Ralph?  Doughnuts.  That’s good Ralph, but we already said that in the last lesson.

Katrina.  Cinnamon Rolls, now that’s something I can sink my teeth into.  So let’s go with cinnamon rolls.  First, I have to ask you; what is it you love about cinnamon rolls?  Is it the ooey-gooey texture; is it the cinnamon flavor, is it the pecan, or walnut pieces, the glaze, the pastry itself?  What is the best part of the cinnamon roll?

Cinnamon, glad you want to share.  You say that the best part is the whole thing, and that I forgot the raisins?  I have to agree.  I love all of the separate parts that make up a great cinnamon roll.  But put them together and it all becomes a magical ballet of flavors, dancing Swan Lake across your tongue.  Wait, that’s not a good image.  I don’t want any dancer’s feet on my tongue, thank you very much.  I’d rather have that cinnamon roll tickling my taste buds.  So, let’s make this.

Tools: large mixing bowl (you’ll want lots of these), Wooden spoon, Measuring Cups, Measuring Spoons, Rolling Pin, Sharp Knife, Large Work Surface, Salt Shaker filled with Cinnamon, Small Saute pan, oven.
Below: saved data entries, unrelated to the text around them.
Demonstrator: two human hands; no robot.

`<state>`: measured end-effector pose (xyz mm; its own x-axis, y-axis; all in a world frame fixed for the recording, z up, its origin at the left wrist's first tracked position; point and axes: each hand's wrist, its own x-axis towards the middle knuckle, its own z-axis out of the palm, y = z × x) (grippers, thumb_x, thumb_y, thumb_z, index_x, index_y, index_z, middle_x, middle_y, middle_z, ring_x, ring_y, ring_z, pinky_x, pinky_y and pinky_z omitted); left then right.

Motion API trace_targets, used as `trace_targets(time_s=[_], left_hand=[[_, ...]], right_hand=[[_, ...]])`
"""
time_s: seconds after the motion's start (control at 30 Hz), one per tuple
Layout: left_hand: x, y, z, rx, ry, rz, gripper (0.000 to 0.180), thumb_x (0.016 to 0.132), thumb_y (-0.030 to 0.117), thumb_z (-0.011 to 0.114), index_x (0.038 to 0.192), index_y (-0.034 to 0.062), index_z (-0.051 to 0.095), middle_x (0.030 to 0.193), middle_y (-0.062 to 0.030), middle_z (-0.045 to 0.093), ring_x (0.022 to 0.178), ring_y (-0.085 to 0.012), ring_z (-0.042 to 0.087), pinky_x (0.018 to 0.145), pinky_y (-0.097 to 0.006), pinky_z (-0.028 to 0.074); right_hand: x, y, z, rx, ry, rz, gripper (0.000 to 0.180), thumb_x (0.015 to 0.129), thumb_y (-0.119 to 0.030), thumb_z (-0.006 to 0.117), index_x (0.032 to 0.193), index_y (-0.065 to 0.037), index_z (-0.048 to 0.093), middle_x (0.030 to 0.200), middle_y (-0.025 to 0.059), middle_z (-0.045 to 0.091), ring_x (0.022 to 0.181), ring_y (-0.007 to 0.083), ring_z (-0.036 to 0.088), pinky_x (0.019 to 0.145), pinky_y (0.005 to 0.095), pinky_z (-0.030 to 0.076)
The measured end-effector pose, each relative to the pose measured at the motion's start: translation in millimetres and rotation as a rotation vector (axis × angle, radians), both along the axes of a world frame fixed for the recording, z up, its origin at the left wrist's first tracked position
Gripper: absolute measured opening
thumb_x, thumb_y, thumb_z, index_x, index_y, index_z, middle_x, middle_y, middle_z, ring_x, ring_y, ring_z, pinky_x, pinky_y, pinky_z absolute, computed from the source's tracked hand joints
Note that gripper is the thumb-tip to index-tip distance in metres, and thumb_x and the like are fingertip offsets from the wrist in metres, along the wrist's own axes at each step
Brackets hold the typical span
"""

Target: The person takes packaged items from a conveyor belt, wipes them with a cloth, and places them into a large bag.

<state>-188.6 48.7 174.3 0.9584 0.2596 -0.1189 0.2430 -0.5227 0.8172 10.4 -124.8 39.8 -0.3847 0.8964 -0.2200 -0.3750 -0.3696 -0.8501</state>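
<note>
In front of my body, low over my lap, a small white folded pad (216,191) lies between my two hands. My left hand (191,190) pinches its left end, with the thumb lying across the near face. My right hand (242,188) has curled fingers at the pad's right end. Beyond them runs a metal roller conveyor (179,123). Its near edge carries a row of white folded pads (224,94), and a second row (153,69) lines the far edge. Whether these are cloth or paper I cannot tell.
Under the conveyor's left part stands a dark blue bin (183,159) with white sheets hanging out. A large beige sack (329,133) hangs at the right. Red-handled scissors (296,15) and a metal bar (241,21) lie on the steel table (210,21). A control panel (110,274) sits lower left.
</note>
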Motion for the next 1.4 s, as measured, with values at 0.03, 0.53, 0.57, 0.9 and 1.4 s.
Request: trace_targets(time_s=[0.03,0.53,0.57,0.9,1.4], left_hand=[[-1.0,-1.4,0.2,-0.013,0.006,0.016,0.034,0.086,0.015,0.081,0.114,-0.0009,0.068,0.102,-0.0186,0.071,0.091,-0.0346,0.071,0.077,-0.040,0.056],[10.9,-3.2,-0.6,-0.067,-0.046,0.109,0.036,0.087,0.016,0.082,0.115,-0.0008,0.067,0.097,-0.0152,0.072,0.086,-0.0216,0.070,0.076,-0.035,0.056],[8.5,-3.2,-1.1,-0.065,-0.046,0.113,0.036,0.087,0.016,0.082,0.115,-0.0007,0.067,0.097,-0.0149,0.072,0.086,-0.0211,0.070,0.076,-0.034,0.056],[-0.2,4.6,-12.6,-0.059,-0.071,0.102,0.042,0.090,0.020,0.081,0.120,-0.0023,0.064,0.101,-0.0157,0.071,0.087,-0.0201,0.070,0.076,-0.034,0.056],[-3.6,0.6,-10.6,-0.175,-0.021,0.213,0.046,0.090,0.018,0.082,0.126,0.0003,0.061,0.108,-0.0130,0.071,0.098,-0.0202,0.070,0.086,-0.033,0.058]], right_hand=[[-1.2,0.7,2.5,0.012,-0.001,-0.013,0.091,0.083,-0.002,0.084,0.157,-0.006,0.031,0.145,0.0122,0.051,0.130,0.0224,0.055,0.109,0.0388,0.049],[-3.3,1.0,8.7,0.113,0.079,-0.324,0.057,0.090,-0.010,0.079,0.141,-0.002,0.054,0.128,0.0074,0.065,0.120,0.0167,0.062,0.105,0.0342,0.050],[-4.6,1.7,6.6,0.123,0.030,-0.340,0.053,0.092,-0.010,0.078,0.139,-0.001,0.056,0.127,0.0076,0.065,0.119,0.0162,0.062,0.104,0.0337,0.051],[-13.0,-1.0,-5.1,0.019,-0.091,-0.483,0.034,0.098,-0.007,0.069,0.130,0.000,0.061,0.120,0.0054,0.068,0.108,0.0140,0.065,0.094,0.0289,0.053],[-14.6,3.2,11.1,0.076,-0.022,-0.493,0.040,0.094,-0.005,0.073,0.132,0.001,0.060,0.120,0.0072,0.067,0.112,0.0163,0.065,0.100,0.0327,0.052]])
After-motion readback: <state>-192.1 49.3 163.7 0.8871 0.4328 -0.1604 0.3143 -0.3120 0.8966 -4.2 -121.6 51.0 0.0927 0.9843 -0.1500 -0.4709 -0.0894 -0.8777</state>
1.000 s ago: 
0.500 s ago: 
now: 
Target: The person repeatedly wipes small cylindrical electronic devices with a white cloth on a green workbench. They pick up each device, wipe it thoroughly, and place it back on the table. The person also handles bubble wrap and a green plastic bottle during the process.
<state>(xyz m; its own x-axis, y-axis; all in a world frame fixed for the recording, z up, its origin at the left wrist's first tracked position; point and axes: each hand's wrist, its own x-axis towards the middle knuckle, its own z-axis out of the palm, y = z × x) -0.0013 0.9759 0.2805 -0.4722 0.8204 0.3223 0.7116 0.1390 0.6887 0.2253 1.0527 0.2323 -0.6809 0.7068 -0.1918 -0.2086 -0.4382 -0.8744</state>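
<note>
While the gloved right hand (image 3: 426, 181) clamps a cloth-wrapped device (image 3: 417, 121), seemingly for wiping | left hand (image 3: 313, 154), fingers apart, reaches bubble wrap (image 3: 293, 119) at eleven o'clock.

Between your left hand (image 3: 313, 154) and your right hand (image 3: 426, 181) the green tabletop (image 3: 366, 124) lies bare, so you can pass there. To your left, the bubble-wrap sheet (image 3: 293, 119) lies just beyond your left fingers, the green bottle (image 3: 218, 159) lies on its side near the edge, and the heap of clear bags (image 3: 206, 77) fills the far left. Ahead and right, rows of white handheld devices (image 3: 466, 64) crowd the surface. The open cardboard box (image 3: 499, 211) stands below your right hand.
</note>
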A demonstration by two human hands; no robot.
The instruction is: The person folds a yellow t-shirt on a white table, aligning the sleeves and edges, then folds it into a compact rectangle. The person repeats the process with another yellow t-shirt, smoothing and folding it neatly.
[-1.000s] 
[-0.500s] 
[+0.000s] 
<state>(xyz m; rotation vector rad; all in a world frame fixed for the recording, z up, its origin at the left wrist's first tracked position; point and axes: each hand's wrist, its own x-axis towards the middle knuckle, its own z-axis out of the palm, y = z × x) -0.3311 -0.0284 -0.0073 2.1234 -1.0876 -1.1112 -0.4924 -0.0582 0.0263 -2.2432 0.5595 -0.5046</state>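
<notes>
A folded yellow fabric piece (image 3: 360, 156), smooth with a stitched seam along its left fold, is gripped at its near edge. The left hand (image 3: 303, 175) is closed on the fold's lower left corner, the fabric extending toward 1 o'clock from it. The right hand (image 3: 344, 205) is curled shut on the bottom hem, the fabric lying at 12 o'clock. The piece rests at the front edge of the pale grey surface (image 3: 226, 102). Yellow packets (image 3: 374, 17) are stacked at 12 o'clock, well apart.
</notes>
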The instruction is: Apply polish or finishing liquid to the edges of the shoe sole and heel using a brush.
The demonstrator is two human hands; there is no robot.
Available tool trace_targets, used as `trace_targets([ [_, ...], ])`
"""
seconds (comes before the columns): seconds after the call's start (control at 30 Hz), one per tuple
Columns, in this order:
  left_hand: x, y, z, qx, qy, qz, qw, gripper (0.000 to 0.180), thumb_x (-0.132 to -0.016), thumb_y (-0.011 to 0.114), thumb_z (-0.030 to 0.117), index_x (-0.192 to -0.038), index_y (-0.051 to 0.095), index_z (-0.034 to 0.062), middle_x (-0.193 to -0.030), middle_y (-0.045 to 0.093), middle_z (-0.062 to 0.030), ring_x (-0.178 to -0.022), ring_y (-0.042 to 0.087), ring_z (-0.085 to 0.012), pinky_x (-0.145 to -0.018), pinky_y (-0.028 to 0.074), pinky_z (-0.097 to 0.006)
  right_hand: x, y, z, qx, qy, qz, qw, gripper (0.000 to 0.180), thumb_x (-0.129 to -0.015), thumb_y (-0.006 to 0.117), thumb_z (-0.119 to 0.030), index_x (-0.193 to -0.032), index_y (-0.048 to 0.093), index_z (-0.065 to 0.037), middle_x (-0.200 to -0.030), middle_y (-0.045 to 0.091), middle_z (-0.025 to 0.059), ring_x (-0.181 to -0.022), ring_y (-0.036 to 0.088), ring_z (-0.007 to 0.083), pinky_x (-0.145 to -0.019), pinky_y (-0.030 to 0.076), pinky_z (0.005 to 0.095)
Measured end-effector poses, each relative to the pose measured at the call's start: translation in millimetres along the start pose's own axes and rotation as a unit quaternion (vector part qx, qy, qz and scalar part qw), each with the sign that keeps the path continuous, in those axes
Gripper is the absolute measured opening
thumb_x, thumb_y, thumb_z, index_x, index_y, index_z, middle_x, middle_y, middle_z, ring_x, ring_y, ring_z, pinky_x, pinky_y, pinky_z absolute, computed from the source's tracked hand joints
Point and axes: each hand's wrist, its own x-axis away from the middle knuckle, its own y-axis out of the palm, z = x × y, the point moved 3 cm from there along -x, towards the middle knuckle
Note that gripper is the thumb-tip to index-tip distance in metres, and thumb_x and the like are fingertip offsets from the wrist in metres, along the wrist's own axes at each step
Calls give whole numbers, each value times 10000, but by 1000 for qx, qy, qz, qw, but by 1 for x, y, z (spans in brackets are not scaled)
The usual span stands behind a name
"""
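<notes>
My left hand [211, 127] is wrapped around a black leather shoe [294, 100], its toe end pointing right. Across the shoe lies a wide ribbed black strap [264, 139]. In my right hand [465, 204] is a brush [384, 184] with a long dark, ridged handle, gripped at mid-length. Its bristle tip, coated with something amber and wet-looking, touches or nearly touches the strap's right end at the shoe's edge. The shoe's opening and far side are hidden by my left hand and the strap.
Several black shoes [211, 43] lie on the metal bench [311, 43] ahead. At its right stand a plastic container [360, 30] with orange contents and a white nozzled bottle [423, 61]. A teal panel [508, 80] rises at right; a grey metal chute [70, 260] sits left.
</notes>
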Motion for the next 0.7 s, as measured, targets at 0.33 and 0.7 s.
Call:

Ingredients:                                                                                                                                                  1 recipe Potato Bread                                                                                                              1 cup real butter, melted                                                                                                            1 cup brown sugar                                                                                                                    1 cinnamon shaker                                                                                                                    3/4 cup raisins                                                                                                                          1 cup chopped pecans, or walnuts                                                                                          1 cup milk                                                                                                                                  1 cup powdered sugar                                                                                                              1/2 tsp. unflavored gelatine

Place raisins into a small sauce pan with just enough water to cover.  Bring to a gentle boil.  Simmer raisins for 1 minutes.  Drain and remove from the pan.

Liberally sprinkle all purpose flour on your work surface.  Roll the dough until it’s as thick as three, stacked, flour tortillas.  Melt half of the butter and spread all over the dough.  Sprinkle the dough evenly with the brown sugar.  Sprinkle the raisins and nuts evenly over the surface.  Now it gets tricky.  Roll the dough with the filling inside.  Dip the knife in water, and cut the dough sideways into half-inch thick pinwheels.  Place the pinwheels into a greased baking pan and cover with a clean linen towel.  Place in a warm area and let rise for a half hour.  Twenty minutes into the rise, preheat oven to 350′ F.  while the oven is heating, combine the milk, the remaining butter, the gelatine, and the powdered sugar into a sauce pan.  Heat until the milk just starts to simmer, stirring constantly.  Remove from the heat and let it cool.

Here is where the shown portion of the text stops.